Definition 3 A multivariable function \(f\) is differentiable at a point \(\mathbf{a}\) if there exists a vector \(\mathbf{n}\) such that

\[\lim_{\mathbf{h} \to 0}\frac{f(\mathbf{a} + \mathbf{h}) - f(\mathbf{a}) - \mathbf{n}\cdot \mathbf{h}}{\lVert \mathbf{h}\rVert} = 0\]

holds.

Then the most remarkable point is that the vector \(\mathbf{n}\) defined in this way actually coincides with the gradient vector \(\nabla f(\mathbf{a})\) examined in Definition 2.

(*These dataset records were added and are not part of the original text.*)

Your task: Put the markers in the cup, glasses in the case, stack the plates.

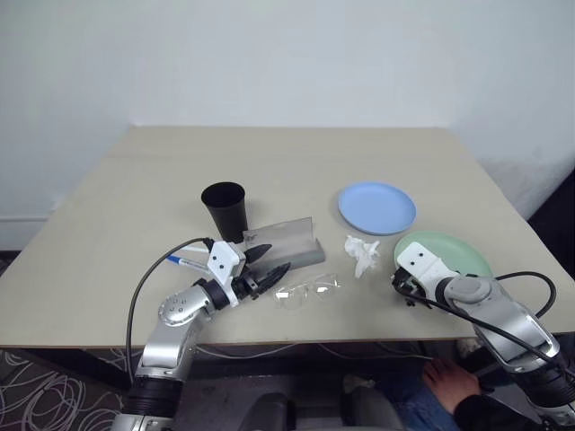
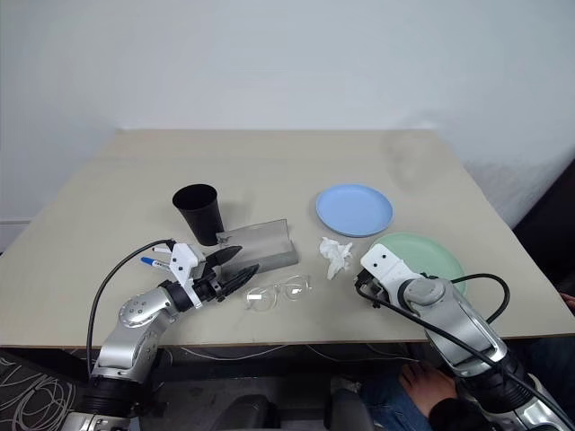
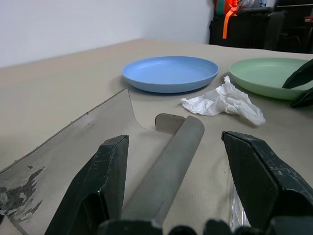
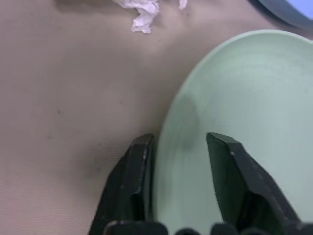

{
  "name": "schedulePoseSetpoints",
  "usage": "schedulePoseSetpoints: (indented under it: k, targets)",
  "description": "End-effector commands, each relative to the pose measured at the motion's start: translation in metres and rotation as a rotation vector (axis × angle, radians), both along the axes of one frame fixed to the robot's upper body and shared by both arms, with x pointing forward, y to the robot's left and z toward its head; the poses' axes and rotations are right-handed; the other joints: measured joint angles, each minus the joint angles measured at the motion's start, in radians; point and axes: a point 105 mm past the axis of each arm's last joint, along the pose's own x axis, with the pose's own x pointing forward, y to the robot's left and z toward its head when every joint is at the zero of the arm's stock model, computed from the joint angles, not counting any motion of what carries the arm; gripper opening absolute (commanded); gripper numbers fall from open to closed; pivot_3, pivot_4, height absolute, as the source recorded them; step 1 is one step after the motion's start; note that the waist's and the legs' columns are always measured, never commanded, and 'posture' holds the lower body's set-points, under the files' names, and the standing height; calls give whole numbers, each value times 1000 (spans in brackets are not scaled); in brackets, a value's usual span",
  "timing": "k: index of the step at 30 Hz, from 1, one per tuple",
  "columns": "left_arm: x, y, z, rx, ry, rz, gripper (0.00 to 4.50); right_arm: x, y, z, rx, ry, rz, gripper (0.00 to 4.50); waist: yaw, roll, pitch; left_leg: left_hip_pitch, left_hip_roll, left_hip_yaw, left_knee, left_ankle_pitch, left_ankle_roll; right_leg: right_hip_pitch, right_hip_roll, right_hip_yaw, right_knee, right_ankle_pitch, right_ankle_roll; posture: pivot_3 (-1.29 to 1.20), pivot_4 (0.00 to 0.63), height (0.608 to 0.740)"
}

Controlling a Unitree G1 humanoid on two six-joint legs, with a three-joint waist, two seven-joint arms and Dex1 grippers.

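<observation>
Altogether two plates (image 1: 377,207) (image 1: 463,252), one cup (image 1: 225,209), one case (image 1: 286,242)

Head pair: high, looking forward and down across the table (image 1: 135,206). Left wrist: low, near level, close over the case (image 3: 166,166) toward both plates. Right wrist: steeply down, very close on the green plate (image 4: 244,107). Tissue (image 3: 222,100) shared by all.

The beige table (image 1: 296,171) carries a cup (image 1: 225,208), case (image 1: 286,243), glasses (image 1: 307,291), tissue (image 1: 361,253), a blue plate (image 1: 376,207) and, at the right gripper (image 4: 178,147), a green plate (image 1: 454,250).
</observation>
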Motion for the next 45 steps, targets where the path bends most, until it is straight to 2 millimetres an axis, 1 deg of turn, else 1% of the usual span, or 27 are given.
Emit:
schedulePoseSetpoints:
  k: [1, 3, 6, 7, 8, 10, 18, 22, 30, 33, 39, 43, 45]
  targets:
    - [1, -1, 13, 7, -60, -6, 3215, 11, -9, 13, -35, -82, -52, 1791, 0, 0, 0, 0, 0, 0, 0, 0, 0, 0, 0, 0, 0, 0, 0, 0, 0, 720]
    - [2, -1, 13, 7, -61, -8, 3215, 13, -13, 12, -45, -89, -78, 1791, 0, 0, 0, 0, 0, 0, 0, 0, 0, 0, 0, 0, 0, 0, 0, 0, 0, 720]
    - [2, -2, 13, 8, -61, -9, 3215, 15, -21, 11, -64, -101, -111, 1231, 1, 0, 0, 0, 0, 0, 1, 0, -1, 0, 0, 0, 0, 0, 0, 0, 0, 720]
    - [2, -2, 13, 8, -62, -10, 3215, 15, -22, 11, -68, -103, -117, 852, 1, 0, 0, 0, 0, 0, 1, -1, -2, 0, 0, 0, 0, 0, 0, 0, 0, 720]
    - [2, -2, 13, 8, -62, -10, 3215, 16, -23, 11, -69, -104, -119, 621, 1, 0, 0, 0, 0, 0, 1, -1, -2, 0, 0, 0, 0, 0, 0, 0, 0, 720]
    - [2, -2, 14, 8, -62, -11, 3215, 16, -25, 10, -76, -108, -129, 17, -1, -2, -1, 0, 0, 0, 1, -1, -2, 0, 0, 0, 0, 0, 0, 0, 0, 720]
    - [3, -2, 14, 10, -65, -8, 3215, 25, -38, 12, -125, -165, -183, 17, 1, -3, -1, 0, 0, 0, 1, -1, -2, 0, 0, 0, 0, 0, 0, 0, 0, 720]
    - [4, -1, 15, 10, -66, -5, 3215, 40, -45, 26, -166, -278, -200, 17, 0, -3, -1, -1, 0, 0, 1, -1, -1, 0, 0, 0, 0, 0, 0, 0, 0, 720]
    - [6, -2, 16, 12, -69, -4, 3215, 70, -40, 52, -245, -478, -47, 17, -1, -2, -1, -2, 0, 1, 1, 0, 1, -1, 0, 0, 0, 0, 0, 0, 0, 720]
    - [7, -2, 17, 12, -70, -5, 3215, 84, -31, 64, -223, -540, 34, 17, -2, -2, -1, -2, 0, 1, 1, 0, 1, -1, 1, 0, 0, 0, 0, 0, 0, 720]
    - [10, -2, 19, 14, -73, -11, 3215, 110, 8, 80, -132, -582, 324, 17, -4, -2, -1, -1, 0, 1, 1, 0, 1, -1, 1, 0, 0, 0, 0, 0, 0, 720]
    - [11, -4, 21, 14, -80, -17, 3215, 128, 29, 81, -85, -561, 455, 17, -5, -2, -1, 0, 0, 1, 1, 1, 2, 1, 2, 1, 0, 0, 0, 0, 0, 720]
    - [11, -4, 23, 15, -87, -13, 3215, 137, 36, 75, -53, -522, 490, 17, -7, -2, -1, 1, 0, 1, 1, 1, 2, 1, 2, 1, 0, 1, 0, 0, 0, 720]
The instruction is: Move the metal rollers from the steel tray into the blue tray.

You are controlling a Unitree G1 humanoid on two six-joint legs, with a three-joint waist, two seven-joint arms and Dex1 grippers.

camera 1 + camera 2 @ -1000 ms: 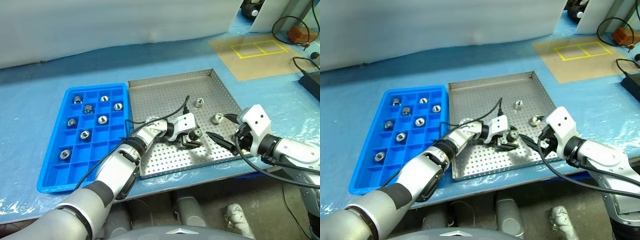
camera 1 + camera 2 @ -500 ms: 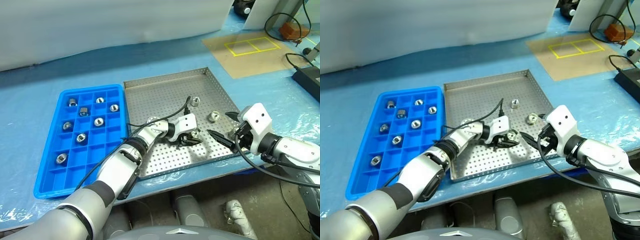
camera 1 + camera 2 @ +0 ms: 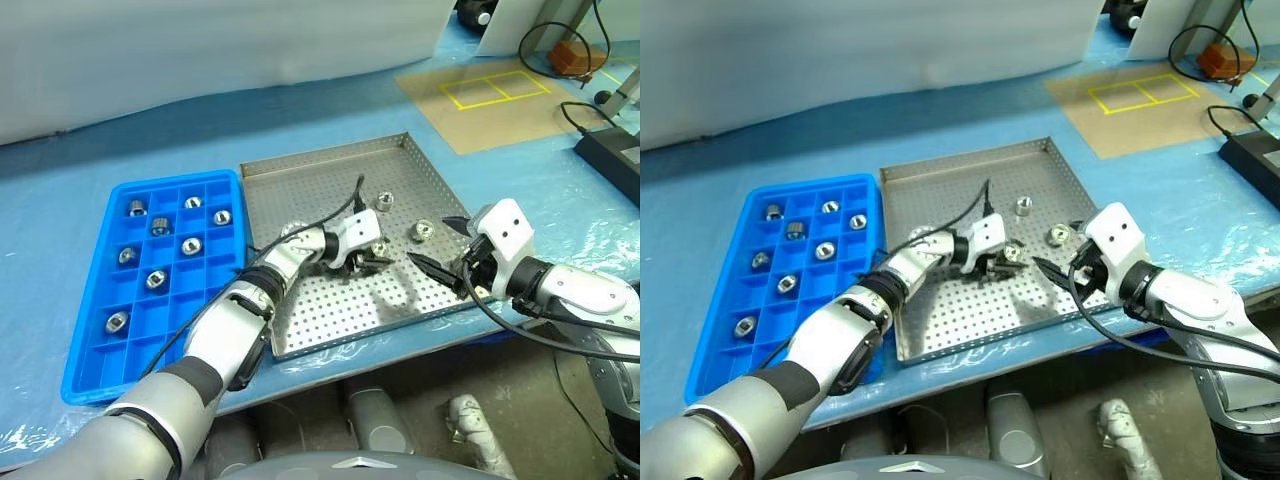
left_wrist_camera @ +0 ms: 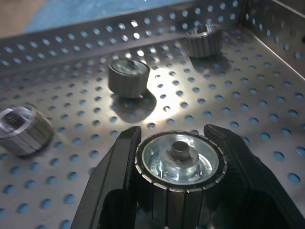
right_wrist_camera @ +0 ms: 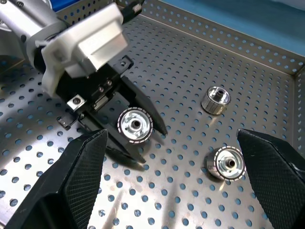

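While left pincer [image 3: 378,256] clamps roller [image 5: 135,125], right pincer [image 3: 440,250] gapes beside; two rollers [image 3: 420,231] near.

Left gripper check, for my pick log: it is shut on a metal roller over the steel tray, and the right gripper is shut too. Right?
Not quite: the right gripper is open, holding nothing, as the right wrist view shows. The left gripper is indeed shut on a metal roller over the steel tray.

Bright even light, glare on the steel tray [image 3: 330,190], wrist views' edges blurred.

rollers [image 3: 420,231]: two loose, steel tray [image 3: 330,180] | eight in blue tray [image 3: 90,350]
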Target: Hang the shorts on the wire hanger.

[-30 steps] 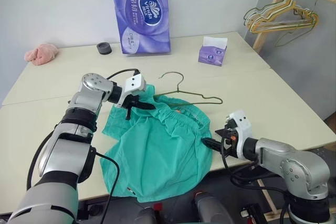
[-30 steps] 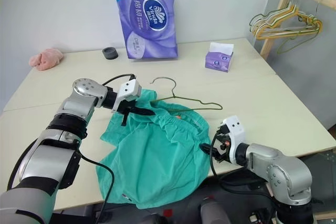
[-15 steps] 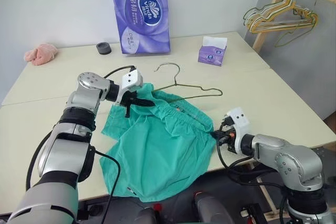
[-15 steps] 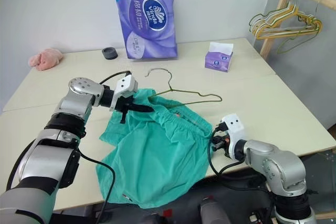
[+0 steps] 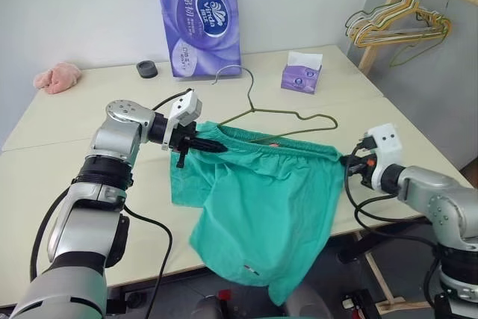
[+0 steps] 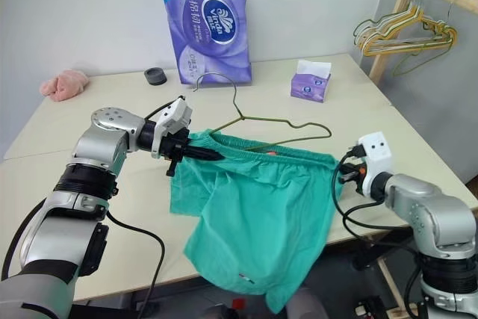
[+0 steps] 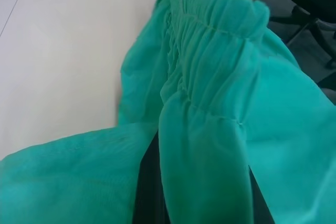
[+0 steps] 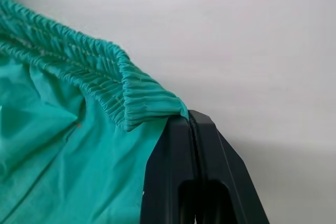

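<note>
From the head views, the teal-green fabric shorts (image 5: 261, 199) hang stretched by the waistband between the left gripper (image 5: 203, 146) and right gripper (image 5: 348, 162), draped off the cream table (image 5: 67, 147). The thin pale wire hanger (image 5: 287, 115) sits just behind the waistband. The purple tissue pack (image 5: 200, 16) reads "Vinda".

Left wrist view: black fingers (image 7: 149, 182) clamp gathered waistband.

Right wrist view: fingers (image 8: 181, 171) pressed together, pinching the waistband corner.
</note>
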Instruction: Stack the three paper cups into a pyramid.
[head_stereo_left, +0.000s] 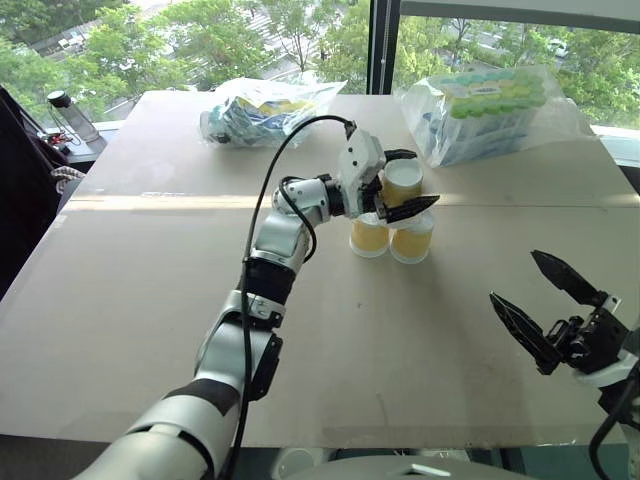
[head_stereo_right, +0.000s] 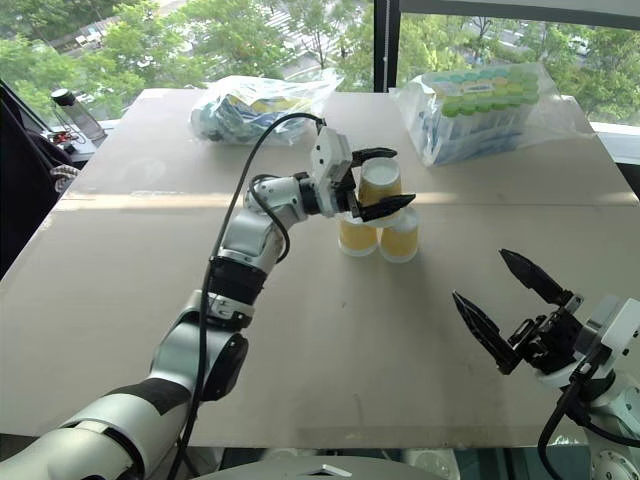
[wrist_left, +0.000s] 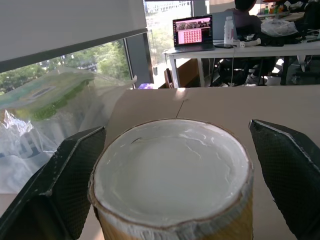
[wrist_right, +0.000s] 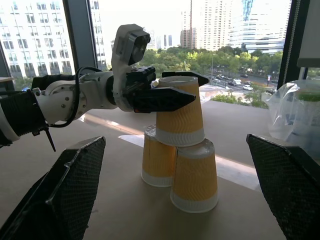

Proposition 4 If \(f\) is differentiable at \(\mathbf{a}\), then the vector \(\mathbf{n}\) in Definition 3 is \(\mathbf{n} = \nabla f(\mathbf{a})\), and \(f(\mathbf{a}+\mathbf{h}) \approx f(\mathbf{a}) + \nabla f(\mathbf{a})\cdot \mathbf{h}\) is the best first-order approximation.

Proof

Setting \(\mathbf{h} = t \mathbf{e}_i\) in the limit of Definition 3, we have \(\lVert \mathbf{h}\rVert = \lvert t\rvert\), so

\[\lim_{t \to 0}\frac{f(\mathbf{a} + t \mathbf{e}_i) - f(\mathbf{a}) - \mathbf{n}\cdot (t \mathbf{e}_i)}{\lvert t\rvert} = 0\]

holds. We have \(\mathbf{n}\cdot (t \mathbf{e}_i) = t n_i\). When \(t>0\), \(\lvert t\rvert = t\), so rearranging the numerator of the above limit by \(t\) gives \(\frac{f(\mathbf{a} + t \mathbf{e}_i) - f(\mathbf{a})}{t} - n_i\), which converges to \(\frac{\partial f}{\partial x_i}(\mathbf{a}) - n_i\) by the definition of the partial derivative. The same logic applies when \(t<0\), yielding the same conclusion. Therefore, for the above limit to be \(0\), we must have \(n_i = \frac{\partial f}{\partial x_i}(\mathbf{a})\). Collecting this for all \(i\) gives \(\mathbf{n} = \nabla f(\mathbf{a})\).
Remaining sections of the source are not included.